Sono questi dieci anni che spiegano perché siamo oggi così impreparati di fronte agli eventi dell’ultimo quinquennio e che abbiamo passivamente subito o inseguito cambiando una posizione dietro l’altra.
Se è certamente vero che l’UE e l’idea di Europa hanno una lunga storia di successi – di cui la “Pace per 80 anni” è solo uno dei –, bisogna ammettere che questa parte di storia dell’Unione Europea è fallimentare per l’idea di Europa che abbiamo.

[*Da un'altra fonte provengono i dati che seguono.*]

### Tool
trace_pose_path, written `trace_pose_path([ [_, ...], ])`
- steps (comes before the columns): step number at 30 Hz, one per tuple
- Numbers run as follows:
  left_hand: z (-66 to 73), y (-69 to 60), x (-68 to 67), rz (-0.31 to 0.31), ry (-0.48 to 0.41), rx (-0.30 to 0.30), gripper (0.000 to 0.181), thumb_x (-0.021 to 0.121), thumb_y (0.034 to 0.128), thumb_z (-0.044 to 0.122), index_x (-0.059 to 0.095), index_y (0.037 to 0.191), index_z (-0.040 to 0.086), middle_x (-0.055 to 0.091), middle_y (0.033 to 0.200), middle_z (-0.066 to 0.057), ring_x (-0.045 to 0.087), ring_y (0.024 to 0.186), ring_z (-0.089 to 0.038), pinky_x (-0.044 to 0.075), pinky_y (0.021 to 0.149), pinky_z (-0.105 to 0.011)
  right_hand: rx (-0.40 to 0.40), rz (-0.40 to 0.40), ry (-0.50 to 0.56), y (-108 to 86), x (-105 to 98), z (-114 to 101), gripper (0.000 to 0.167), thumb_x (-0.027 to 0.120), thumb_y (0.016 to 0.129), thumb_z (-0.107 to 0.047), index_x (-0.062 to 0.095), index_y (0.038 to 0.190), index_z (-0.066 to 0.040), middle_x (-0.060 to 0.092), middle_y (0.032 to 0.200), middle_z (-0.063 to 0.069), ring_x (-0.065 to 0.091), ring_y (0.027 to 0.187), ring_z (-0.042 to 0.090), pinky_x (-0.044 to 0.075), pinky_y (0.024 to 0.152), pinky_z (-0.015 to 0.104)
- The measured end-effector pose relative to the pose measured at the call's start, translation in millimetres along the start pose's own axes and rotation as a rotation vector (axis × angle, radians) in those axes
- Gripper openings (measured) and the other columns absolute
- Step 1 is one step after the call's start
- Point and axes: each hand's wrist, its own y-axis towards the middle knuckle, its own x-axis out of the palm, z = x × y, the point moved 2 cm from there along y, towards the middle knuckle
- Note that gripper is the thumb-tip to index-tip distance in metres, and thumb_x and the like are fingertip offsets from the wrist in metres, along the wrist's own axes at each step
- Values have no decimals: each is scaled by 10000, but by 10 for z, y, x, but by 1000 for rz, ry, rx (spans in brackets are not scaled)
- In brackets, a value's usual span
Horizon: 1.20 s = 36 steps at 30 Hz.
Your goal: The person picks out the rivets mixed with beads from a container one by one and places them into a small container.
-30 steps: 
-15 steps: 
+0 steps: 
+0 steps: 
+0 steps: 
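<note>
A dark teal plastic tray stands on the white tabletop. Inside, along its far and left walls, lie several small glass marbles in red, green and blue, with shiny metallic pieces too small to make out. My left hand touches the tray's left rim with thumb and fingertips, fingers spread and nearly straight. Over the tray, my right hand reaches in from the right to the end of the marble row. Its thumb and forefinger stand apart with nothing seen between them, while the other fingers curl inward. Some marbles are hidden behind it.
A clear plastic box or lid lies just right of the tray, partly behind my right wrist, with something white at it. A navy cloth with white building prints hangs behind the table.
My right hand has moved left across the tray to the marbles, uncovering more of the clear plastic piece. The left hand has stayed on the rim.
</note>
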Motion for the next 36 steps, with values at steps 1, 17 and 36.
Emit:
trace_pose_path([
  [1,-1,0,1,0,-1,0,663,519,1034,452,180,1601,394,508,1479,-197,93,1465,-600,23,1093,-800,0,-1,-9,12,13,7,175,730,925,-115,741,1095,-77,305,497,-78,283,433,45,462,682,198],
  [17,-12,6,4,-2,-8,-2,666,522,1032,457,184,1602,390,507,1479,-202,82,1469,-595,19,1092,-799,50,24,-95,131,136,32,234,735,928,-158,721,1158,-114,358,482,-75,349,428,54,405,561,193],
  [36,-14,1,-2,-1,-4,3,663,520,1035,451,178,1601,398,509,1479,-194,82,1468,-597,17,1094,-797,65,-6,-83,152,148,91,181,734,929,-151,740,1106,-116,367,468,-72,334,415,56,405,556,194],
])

Bisogna avere il coraggio di dirlo facendo autocritica e indicando i nomi e cognomi di chi ha sbagliato. La prima colpevole è certamente Angela Merkel che di fronte alla possibilità di diventare una delle più grandi politiche europee ha scelto di essere la più grande Cancelliera della Germania Federale. In seconda posizione ci sono almeno le ultime 3 Commissioni Europee insieme alla costosa ed elitaria burocrazia europea. Le grandi banche e i gruppi finanziari e il management delle grandi Aziende europee che hanno spesso pensato più alle operazioni e alchimie di borsa piene di bonus e dividendi piuttosto che ad investimenti strategici. In terza posizione l’Europarlamento, unica istituzione europea eletta, che non è stato in grado di produrre un’immagine di sé diversa da quella di un vuoto palcoscenico.
Solo se la Politica e chi fa Politica farà una seria riflessione su questi temi e su cosa non ha funzionato in questa Unione Europea, solo spiegando il perché dell’oggi si potrà discutere il presente e progettare il futuro.